Retype the lines below exactly, but only those from the line that has "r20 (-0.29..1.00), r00" through the line that has "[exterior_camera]". Omit every picture.

_RECORD SET_

- Opening Delimiter -

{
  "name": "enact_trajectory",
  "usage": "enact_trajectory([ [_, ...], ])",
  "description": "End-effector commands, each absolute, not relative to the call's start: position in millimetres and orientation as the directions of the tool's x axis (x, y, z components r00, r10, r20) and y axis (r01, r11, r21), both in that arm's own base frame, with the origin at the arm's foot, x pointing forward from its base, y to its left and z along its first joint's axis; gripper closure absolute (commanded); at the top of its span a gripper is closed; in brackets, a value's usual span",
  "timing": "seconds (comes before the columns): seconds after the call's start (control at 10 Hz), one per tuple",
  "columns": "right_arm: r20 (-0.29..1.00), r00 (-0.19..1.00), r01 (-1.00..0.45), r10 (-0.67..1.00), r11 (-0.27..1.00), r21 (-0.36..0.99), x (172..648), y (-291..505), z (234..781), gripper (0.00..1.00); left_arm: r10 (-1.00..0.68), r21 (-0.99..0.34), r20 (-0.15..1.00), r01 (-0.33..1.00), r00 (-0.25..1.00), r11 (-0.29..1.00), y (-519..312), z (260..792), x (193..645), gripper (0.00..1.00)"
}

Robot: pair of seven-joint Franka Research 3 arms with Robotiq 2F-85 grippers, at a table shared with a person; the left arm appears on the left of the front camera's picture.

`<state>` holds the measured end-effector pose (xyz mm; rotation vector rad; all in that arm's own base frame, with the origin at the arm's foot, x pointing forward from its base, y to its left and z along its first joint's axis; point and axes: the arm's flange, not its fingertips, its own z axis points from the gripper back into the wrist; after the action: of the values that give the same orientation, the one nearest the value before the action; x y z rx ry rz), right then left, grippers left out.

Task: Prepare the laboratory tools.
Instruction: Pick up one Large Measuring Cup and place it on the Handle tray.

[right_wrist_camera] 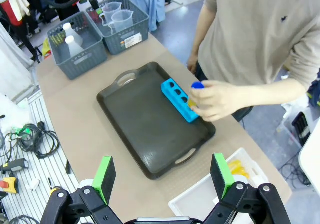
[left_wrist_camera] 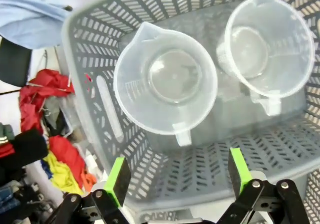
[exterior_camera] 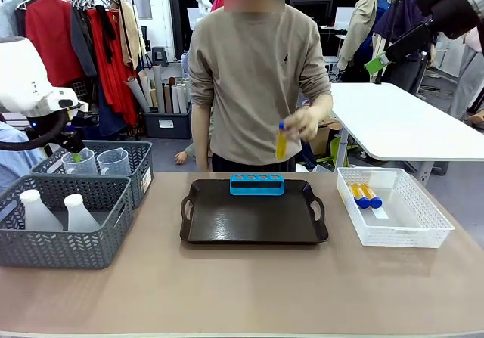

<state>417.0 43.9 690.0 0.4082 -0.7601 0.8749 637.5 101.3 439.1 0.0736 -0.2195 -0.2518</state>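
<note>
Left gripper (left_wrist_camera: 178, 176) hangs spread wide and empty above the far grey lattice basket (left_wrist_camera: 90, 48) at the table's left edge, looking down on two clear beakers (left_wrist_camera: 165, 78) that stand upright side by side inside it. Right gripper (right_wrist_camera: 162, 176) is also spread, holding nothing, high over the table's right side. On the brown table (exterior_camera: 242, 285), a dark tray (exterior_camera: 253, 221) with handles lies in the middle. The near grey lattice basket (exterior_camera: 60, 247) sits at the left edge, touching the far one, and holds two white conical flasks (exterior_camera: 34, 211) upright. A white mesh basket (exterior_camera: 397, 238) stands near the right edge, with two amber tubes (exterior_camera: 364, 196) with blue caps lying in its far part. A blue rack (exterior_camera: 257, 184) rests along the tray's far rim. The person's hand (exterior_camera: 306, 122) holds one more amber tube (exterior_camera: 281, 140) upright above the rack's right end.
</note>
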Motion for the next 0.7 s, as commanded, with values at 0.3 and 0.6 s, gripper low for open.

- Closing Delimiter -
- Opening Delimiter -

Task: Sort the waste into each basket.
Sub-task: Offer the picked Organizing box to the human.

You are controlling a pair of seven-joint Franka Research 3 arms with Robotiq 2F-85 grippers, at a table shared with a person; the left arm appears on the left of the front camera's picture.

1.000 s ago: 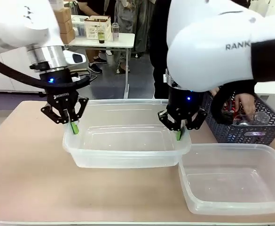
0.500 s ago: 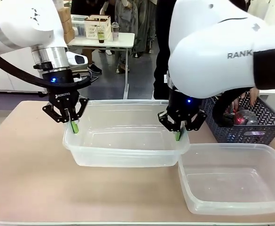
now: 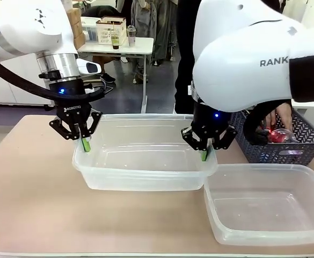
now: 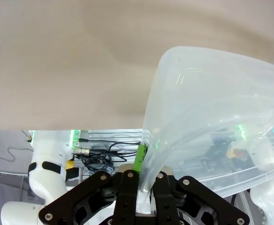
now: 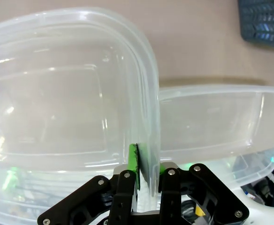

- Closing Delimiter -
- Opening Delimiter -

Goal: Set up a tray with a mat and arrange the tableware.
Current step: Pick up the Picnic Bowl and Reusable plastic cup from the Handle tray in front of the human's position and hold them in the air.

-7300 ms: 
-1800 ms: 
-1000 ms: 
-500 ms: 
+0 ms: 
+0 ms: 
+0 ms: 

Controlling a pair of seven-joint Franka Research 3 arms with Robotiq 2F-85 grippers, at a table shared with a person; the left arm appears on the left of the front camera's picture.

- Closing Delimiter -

_RESULT_
  "columns": "right_arm: r20 (-0.29..1.00), r00 (-0.19..1.00), r01 (-1.00..0.45), r10 (-0.67..1.00), r11 (-0.27..1.00), r21 (-0.36..0.99), x (172..648), y (-291..505), z (234..781), gripper (0.00..1.00); left_arm: r10 (-1.00..0.68), r21 (-0.99..0.34), r20 (-0.15..1.00), r01 (-0.33..1.00), r00 (-0.25..1.00), r11 (-0.29..1.00), y (-519..312), z (260..792), x (193..645), gripper (0.00..1.00)"
}

Robot: pair of seven-joint Franka Research 3 arms with Robotiq 2F-85 grippers, at a table shared with a person; the left arm appears on the left of the front camera's picture.

`<state>` holds the measured end-effector pose (xyz mm; rotation vector rad; all in that arm's own base frame, with the origin at the arm's foot, x pointing forward from its base, y to its left and z along its first joint's axis; point and axes: the arm's flange, not its fingertips, its own z axis points from the gripper back into the wrist; after the action: of the values that give the same orientation, the one nearest the value before the action; x y z rx ry rz), right then left, grippers left out.

Task: Prepare the laboratory tools.
Instruction: Pick up one Large Measuring Cup and place it on the Handle tray.

[right_wrist_camera] 
[left_wrist_camera] 
[exterior_camera] 

There is no more to the output.